Although rare, Duchennes is the most common type of muscular dystrophy seen. It is a genetic condition, unfortunately resulting in rapid, progressive muscle deterioration. Life quickly becomes challenging for both the individual and their family.
Diagnosis is often seen between the ages of 3 and 5, often becoming dependent on a wheelchair between 7 and 14 years old. With early intervention individuals can now live into their 30’s. Unfortunately, movement becomes increasingly difficult for the individual with added effort required for all tasks. Due to progressive muscle deterioration, the heart also becomes effected, eventually causing difficulty breathing.
Causes of Duchennes Muscular Dystrophy…
Duchenne is the result of changes in DNA, specifically the X-linked gene. While women have several X-linked genes, men only have one. Therefore, if a male has DNA changes in his one X-linked gene, those changes could lead to the Duchennes. Changes to the X-linked gene results in changes of proteins found in muscles cells, which causes muscle wasting to occur. Women can be carriers of the X-linked gene, passing it on their children. On the flip side, men cannot pass the gene to their sons, but can pass it on to their daughters (who then becoming carriers).

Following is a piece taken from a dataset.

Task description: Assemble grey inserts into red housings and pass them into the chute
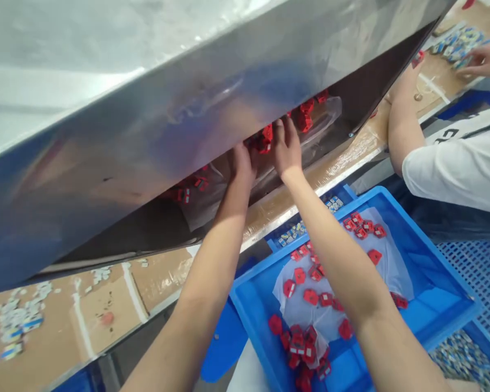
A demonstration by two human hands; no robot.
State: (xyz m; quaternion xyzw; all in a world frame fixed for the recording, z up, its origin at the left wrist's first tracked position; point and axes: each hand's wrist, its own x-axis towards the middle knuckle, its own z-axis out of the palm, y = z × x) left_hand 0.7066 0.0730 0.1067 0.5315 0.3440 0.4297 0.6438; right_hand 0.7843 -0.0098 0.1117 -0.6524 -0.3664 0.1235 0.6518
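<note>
Under steel panel, left hand, right hand among red parts.

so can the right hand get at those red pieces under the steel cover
Probably yes: the right hand is under the steel cover's edge, beside the red pieces, with only clear plastic near them, nothing solid between.

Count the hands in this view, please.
4: the person's left hand and right hand under the steel cover, and a co-worker's hands at upper right. More may be hidden.
</note>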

Diagnosing Duchennes Muscular Dystrophy
- General examination by PCP
- Blood work
- Gene testing
- Muscle biopsy
It is important to note, at this time, there is no known cure for Duchennes Muscular Dystrophy. Early detection is key, as known with many conditions, and if there is suspicion don’t be afraid to push and advocate for your child/family member. We all know that old saying “the squeaky wheel gets greased”, so push for testing, a second opinion, or whatever you feel in your heart this child needs.
Just because there is no known cure does not mean this condition cannot be treated for many years. Management of this medical condition can be done through some, or all, of the following:
- Prescription medications such as corticosteroids (to help with heart function) and glucocorticoids (to slow down structural changes that may occur in the spine related to muscle weakness)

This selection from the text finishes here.